* TASK GOAL *
The expected output is the first line of the data below and every line after it, up to and including the line containing "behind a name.", each reproduced exactly.

------------------------------

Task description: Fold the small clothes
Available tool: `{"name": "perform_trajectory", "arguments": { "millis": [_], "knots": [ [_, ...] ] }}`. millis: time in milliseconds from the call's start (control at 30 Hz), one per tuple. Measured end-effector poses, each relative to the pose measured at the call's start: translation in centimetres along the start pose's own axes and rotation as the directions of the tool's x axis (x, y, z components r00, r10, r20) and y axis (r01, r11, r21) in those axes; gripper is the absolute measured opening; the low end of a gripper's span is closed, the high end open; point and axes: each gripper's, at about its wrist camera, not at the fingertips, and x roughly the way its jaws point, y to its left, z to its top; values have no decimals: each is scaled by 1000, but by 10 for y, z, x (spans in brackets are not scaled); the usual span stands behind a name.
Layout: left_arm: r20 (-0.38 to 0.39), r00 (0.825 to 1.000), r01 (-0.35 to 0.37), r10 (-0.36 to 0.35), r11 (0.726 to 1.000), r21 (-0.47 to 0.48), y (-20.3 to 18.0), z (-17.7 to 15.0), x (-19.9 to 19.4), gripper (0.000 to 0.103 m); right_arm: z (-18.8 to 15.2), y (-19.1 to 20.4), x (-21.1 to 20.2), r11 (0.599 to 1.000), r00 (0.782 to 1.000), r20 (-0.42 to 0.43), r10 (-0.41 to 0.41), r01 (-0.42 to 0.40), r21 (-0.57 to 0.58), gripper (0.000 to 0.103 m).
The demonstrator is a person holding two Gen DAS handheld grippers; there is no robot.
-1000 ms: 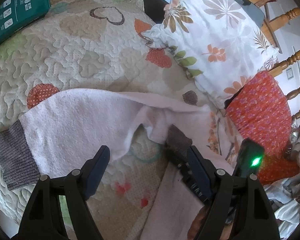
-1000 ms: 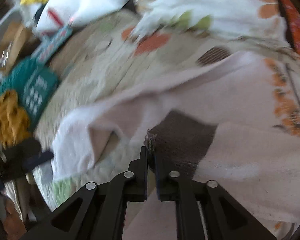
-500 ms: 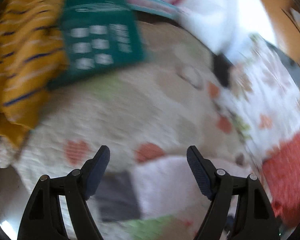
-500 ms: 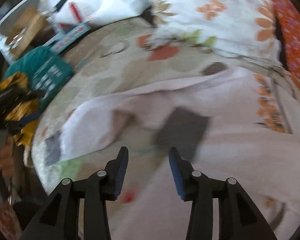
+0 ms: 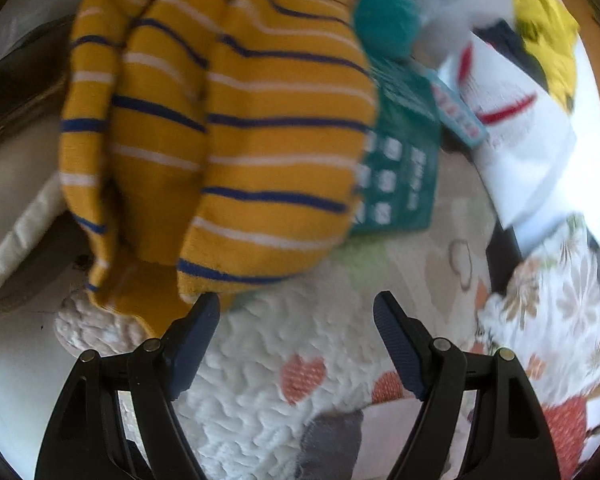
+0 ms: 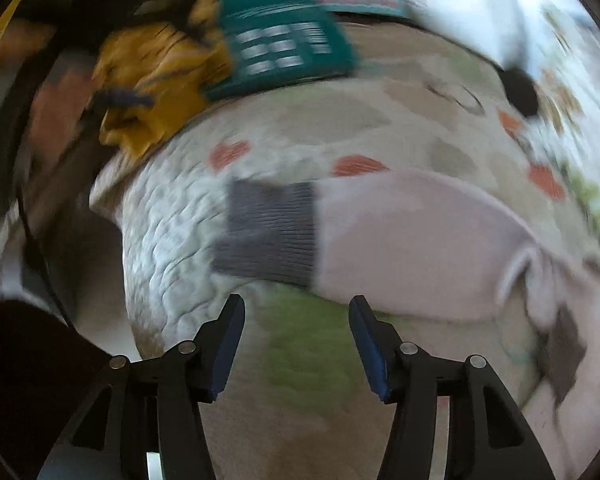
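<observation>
A pale pink garment (image 6: 412,240) with a grey ribbed cuff (image 6: 268,232) lies on the quilted bed cover (image 6: 172,264); a second grey cuff (image 6: 564,352) shows at the right. The first cuff also shows at the bottom of the left wrist view (image 5: 332,444). A yellow garment with blue and white stripes (image 5: 228,132) hangs in a heap just beyond my left gripper (image 5: 296,316), which is open and empty. My right gripper (image 6: 296,316) is open and empty, just in front of the pink garment's cuff. Both views are blurred.
A teal package (image 5: 400,168) lies behind the yellow garment, also in the right wrist view (image 6: 284,44). White bags (image 5: 520,120) and a floral pillow (image 5: 548,304) lie at the right. The bed's left edge (image 6: 112,220) drops off.
My right gripper let go of the grey cuff, opened, and swung left. My left gripper swung away from the pink garment up to the yellow striped garment.
</observation>
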Motion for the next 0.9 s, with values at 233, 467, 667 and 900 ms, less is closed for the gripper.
{"name": "perform_trajectory", "arguments": {
  "millis": [233,467,667,900],
  "knots": [
    [-10,1000,15,-15,1000,-15,0,-3,-1,78,14,27,34,981,990,33,-137,140,-138,38],
    [-22,999,29,-29,999,20,-16,-13,2,78,31,-52,-18,962,989,136,-53,14,272,5],
    [-66,996,76,-66,984,160,-59,-46,5,78,-36,-180,-142,773,934,271,-231,7,635,5],
    [-175,980,161,-98,905,395,-133,-117,11,78,-198,-303,-235,402,878,72,-474,143,904,5]
  ]
}}
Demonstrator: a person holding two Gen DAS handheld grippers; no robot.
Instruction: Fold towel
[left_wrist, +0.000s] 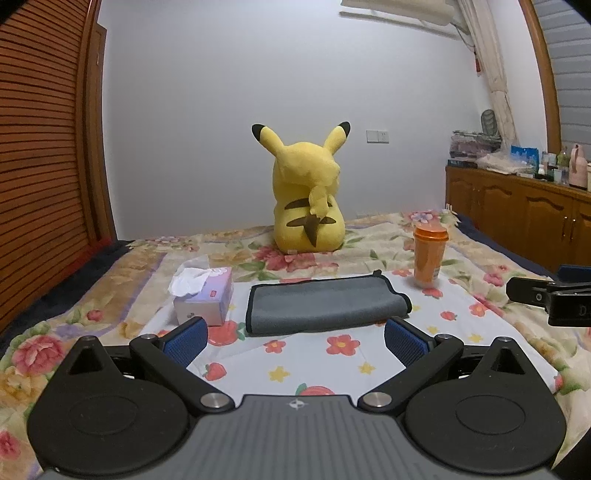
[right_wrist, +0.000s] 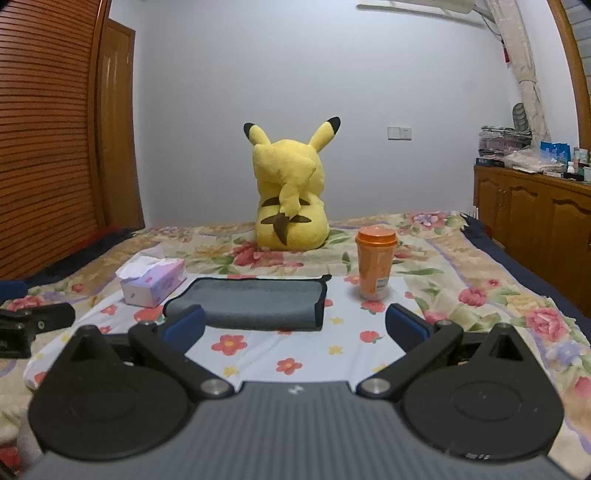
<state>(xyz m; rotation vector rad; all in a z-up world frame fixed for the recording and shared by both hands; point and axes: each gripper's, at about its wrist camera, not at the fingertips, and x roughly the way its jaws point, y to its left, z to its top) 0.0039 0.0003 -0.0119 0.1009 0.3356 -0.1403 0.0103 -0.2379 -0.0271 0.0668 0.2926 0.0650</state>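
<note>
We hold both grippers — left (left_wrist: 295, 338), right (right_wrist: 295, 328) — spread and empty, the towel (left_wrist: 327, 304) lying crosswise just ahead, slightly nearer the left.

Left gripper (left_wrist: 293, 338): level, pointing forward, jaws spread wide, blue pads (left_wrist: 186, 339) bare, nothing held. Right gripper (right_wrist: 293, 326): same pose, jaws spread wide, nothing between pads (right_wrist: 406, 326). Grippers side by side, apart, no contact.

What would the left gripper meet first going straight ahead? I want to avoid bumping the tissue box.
Probably the grey towel: it lies dead ahead of the open left gripper. The tissue box sits off to the left.
</note>
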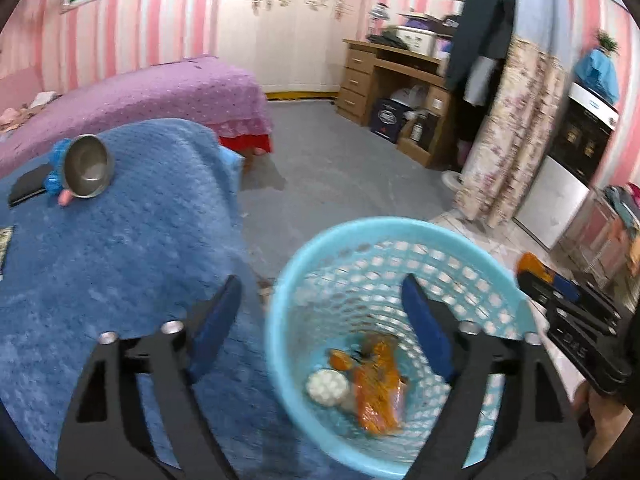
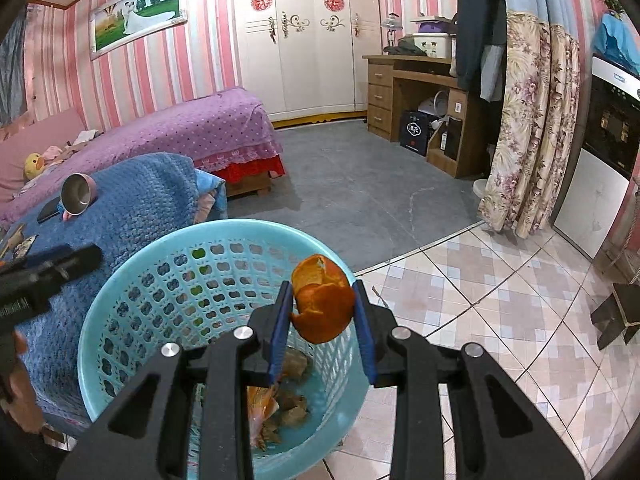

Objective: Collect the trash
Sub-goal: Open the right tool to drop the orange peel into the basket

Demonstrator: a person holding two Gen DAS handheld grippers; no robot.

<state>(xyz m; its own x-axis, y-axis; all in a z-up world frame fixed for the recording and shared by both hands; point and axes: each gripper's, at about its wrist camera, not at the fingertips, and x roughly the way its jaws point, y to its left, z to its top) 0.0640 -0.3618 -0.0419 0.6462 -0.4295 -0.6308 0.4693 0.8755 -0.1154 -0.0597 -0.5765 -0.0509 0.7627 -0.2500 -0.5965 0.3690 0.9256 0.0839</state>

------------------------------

* YOUR RESPONSE *
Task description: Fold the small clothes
Available tool: `{"name": "perform_trajectory", "arguments": { "millis": [_], "knots": [ [_, ...] ] }}`. millis: time in milliseconds from the call's start (control at 30 Hz), one per tuple. Measured end-effector poses, each relative to the pose measured at the call's start: translation in centimetres along the start pose's own axes and rotation as the directions of the tool's x axis (x, y, z components r00, r10, r20) and y axis (r01, r11, r21) in those axes; gripper is the absolute measured opening; the low end of a gripper's span is closed, the high end open; point and axes: each gripper's, at about its wrist camera, not at the fingertips, and x roughly the way its jaws point, y to its left, z to its top; values have no decimals: each is scaled by 1000, but by 10 for y, z, x (spans in brackets are not scaled); the usual span stands behind a name.

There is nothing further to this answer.